**TASK DIRECTIONS:**
Scan the material below for the string "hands", and copy every line where it shows up.

(EXERCISE DATA)

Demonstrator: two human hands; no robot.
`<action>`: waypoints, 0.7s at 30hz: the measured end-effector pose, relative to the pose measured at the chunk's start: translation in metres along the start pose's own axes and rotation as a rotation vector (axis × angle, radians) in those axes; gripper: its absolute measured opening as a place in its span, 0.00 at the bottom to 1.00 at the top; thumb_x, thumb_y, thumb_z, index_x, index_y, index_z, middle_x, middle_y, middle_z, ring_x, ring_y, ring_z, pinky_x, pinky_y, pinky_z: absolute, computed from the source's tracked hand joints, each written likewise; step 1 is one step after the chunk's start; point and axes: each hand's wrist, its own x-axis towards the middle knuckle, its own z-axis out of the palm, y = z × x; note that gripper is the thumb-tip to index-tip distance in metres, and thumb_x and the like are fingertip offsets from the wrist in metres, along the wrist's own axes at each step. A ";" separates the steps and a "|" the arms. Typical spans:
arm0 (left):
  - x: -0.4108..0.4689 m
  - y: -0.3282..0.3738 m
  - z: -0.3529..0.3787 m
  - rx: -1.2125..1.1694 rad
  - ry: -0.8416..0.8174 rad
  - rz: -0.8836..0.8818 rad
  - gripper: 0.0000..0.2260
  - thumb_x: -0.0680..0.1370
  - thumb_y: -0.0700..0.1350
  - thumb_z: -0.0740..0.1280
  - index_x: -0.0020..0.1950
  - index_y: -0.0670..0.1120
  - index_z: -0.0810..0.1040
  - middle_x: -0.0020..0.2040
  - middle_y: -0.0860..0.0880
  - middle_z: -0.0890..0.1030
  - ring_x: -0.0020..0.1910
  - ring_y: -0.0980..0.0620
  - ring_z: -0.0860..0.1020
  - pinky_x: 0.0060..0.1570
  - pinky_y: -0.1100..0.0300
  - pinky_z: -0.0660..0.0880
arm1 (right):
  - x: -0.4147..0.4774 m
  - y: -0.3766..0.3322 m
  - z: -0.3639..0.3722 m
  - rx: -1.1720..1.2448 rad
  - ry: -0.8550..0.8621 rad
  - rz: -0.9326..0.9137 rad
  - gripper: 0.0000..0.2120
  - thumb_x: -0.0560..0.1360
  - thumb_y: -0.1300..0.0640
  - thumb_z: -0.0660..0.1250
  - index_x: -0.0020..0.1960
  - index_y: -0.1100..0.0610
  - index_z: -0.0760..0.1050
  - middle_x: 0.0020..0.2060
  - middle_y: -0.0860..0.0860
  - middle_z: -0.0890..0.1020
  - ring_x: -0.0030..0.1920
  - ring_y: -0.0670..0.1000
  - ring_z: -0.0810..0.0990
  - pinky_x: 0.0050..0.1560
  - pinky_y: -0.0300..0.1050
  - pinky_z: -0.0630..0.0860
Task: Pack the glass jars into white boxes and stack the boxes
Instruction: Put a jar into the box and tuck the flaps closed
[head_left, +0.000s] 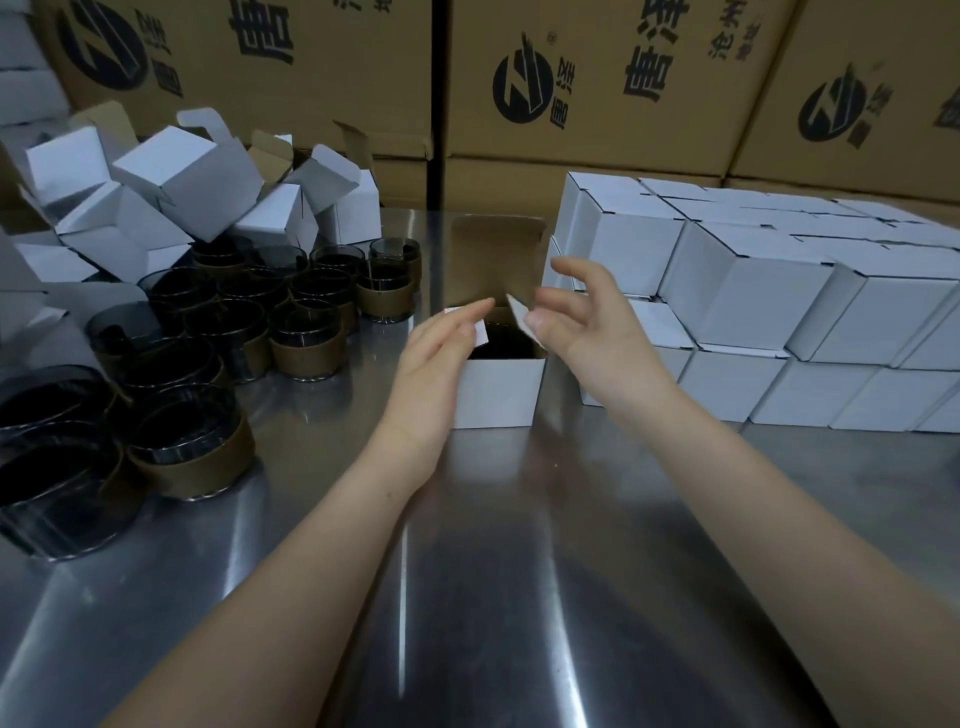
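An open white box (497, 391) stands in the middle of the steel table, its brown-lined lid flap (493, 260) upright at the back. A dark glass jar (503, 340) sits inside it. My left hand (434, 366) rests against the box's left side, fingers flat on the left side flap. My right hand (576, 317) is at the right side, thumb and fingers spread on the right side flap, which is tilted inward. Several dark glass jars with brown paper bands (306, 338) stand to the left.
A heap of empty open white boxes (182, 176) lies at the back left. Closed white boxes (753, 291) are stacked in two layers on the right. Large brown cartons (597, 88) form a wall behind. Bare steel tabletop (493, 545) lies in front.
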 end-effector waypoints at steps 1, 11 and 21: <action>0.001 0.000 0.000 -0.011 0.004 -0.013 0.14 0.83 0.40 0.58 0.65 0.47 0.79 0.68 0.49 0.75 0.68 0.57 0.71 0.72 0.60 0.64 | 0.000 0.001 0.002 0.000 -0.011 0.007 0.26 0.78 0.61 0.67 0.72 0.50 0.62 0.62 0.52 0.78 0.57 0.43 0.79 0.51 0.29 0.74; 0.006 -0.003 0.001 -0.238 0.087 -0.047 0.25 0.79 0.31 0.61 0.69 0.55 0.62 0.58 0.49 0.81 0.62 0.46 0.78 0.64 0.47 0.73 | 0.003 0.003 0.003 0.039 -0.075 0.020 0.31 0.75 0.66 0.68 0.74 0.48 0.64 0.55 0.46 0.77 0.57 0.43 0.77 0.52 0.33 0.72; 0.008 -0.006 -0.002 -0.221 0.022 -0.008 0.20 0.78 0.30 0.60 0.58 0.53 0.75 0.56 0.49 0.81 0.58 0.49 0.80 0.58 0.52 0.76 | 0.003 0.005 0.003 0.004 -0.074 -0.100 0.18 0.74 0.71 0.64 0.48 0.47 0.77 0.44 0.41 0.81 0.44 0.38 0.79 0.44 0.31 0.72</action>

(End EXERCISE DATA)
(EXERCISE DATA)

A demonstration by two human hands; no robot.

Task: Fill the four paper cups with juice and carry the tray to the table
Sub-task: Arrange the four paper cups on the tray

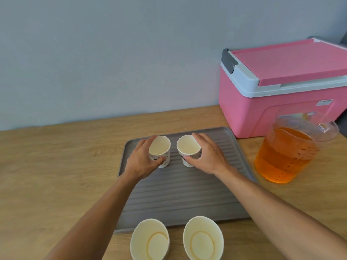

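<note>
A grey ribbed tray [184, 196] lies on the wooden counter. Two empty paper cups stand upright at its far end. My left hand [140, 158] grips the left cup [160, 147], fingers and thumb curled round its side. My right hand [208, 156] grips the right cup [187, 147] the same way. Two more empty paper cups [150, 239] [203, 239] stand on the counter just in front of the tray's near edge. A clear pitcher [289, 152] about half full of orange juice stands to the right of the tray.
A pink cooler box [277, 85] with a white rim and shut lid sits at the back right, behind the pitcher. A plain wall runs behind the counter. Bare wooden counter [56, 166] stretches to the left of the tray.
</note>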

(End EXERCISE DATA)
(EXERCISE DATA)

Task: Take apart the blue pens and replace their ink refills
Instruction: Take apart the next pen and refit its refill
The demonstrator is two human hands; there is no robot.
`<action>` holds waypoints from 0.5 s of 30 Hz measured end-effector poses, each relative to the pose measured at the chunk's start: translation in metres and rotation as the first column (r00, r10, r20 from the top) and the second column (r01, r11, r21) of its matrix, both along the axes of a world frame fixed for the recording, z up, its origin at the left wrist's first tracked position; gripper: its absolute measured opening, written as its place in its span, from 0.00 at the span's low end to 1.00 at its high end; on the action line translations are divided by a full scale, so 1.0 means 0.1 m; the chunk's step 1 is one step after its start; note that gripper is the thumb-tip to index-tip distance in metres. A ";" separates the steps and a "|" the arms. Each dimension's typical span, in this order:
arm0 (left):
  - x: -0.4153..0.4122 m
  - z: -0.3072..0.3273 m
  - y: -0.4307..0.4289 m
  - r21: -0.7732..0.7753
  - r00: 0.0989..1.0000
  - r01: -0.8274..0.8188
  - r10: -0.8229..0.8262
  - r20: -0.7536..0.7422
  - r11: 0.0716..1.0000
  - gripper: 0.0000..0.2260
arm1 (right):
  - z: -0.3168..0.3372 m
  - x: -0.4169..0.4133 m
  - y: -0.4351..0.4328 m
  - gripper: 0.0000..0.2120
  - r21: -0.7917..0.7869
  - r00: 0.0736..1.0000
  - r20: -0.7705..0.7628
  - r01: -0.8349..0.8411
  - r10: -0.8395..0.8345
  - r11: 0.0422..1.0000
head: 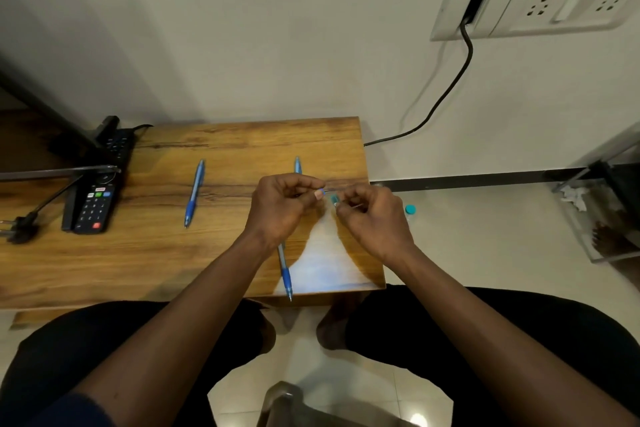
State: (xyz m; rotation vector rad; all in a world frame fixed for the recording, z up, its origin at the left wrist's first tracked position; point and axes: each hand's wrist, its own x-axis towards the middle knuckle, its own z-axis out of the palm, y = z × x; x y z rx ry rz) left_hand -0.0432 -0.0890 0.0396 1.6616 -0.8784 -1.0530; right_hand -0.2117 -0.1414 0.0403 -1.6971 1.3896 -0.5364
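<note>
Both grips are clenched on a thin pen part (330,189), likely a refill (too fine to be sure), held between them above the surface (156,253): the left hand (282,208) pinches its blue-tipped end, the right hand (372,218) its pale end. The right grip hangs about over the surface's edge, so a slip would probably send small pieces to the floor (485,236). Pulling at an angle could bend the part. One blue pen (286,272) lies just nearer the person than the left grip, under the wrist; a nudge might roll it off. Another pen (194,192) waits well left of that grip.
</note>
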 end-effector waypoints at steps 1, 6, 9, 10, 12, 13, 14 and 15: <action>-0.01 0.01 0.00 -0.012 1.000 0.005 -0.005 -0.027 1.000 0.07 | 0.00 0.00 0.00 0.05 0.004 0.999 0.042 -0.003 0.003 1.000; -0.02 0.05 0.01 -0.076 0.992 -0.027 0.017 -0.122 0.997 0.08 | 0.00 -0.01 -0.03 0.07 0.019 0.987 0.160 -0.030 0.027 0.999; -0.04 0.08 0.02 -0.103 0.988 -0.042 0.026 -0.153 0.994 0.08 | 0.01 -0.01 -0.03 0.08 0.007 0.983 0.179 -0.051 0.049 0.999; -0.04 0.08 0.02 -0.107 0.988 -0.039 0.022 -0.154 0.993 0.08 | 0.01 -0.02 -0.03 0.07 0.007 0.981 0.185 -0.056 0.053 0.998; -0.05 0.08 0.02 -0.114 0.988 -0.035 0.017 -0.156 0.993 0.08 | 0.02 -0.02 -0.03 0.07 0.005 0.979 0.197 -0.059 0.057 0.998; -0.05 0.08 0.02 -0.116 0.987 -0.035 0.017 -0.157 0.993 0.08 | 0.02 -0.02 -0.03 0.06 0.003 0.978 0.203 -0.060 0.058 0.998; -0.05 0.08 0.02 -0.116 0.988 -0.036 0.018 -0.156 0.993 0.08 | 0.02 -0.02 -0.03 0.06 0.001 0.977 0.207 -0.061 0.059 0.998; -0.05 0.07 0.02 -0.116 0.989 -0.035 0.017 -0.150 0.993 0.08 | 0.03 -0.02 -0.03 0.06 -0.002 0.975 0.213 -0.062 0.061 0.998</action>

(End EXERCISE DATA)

**OUTPUT FOR THIS TASK:**
Demonstrator: two human hands; no robot.
A demonstration by two human hands; no robot.
The demonstrator is two human hands; there is no robot.

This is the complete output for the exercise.